### Exercise
Output the full listing below exactly, without the pictures.

### Information provided

>>>

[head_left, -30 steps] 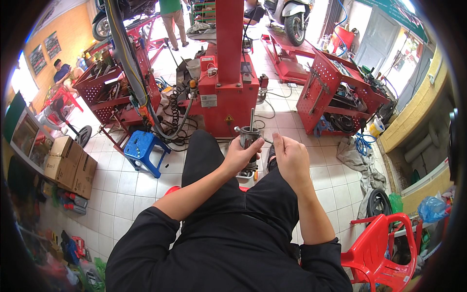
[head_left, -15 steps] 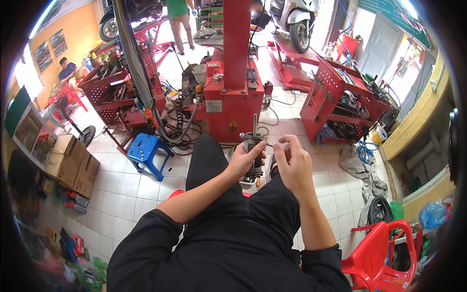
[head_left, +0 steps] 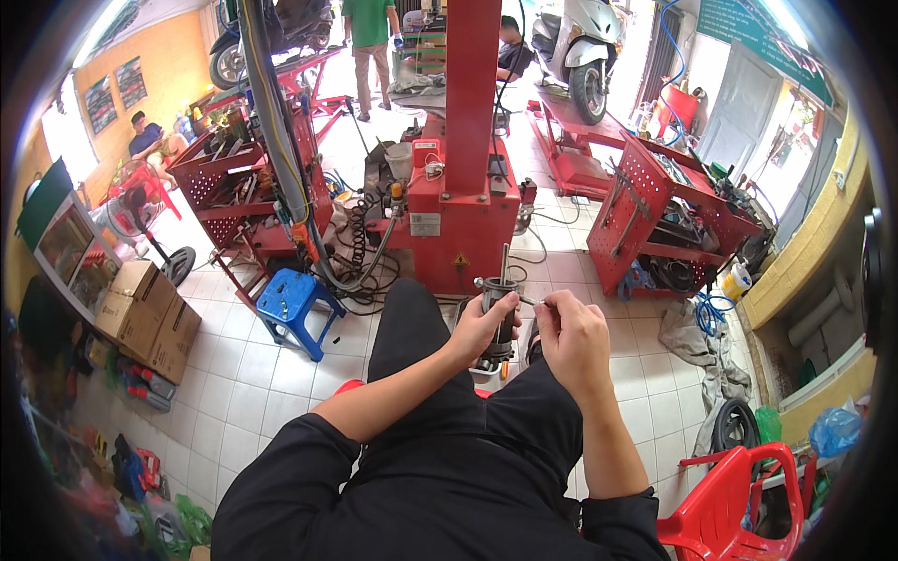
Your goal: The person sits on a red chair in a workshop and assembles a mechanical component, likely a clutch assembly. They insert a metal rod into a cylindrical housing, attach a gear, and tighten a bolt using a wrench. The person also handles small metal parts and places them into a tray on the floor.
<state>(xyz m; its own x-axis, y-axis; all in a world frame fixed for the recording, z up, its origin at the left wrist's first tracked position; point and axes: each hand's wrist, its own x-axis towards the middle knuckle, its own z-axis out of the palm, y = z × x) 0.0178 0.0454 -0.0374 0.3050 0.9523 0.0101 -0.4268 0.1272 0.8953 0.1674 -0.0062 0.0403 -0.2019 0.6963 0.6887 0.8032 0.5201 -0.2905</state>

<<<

### Your solution
[head_left, -30 steps] 
[head_left, -15 steps] 
[head_left, +0 steps] 
Your goal: The person sits on a red chair in a workshop and assembles a mechanical component, likely a clutch assembly. They insert a metal rod into a cylindrical housing, attach a gear, and tighten a bolt using a wrench. The person also handles small metal parts and places them into a tray on the floor.
<state>(xyz m; its own x-axis, y-axis; all in a world frame fixed for the recording, z up, its origin at the left wrist's first tracked position; point and axes: each hand's wrist, its own x-axis towards the middle knuckle, its own z-axis out of the palm, y = z × x) 0.0178 0.0454 -0.0374 0.3050 0.9523 0.0101 -0.4268 0.1272 0.8953 0.1674 -0.0062 0.0403 -0.2019 0.6963 0.6887 0.8032 0.5201 -0.2905</state>

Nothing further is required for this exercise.